Download and read online Kaleidoscopic Omniscience in PDF and EPUB This is a compendium of poems by Los Angeles avant-garde poet Will Alexander, featuring two early works, 'Asia & Haiti' and 'Stratospheric Canticles' plus a previously unpublished collection call 'Impulse & Nothingness'.
Download and read online Black Post Blackness in PDF and EPUB A 2008 cover of The New Yorker featured a much-discussed Black Power parody of Michelle and Barack Obama. The image put a spotlight on how easy it is to flatten the Black Power movement as we imagine new types of blackness. Margo Natalie Crawford argues that we have misread the Black Arts Movement's call for blackness. We have failed to see the movement's anticipation of the "new black" and "post-black." Black Post-Blackness compares the black avant-garde of the 1960s and 1970s Black Arts Movement with the most innovative spins of twenty-first century black aesthetics.

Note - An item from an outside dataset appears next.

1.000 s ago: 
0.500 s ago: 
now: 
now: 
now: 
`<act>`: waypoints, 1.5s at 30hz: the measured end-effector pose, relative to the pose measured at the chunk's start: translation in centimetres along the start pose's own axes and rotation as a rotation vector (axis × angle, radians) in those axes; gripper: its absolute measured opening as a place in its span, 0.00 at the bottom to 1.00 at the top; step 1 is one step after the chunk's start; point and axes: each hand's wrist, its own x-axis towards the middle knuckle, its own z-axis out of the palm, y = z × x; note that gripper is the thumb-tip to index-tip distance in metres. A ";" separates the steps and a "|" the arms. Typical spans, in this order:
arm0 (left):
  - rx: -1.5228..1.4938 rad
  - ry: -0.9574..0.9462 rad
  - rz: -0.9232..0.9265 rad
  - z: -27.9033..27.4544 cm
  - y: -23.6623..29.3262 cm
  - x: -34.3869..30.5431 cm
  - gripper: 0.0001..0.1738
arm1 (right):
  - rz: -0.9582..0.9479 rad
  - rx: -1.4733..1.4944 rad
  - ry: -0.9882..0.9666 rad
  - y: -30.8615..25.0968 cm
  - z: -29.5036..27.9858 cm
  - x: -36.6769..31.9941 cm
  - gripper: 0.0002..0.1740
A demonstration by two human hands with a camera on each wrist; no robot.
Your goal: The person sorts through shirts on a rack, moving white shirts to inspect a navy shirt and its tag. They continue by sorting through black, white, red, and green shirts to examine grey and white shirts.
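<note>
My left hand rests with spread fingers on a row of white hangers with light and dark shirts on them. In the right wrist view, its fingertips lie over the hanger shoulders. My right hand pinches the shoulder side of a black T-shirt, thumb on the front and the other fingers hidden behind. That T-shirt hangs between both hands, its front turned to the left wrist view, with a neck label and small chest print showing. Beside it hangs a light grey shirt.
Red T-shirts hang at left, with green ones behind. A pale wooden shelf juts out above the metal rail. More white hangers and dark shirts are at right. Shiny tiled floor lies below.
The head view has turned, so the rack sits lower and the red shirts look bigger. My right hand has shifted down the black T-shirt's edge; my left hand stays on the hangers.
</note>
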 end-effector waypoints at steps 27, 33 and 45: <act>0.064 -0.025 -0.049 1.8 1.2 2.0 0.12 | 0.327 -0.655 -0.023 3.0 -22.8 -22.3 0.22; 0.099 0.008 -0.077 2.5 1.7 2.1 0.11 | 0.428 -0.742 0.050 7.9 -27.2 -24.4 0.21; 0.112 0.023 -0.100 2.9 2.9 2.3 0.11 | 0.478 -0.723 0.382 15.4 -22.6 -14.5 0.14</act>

Crawford zooms in on the 1970s second wave of the Black Arts Movement and shows the connections between this final wave of the Black Arts movement and the early years of twenty-first century black aesthetics. She uncovers the circle of black post-blackness that pivots on the power of anticipation, abstraction, mixed media, the global South, satire, public interiority, and the fantastic.
Download and read online A People s Guide to Los Angeles in PDF and EPUB A People’s Guide to Los Angeles offers an assortment of eye-opening alternatives to L.A.’s usual tourist destinations. It documents 115 little-known sites in the City of Angels where struggles related to race, class, gender, and sexuality have occurred. They introduce us to people and events usually ignored by mainstream media and, in the process, create a fresh history of Los Angeles. Roughly dividing the city into six regions—North Los Angeles, the Eastside and San Gabriel Valley, South Los Angeles, Long Beach and the Harbor, the Westside, and the San Fernando Valley—this illuminating guide shows how power operates in the shaping of places, and how it remains embedded in the landscape.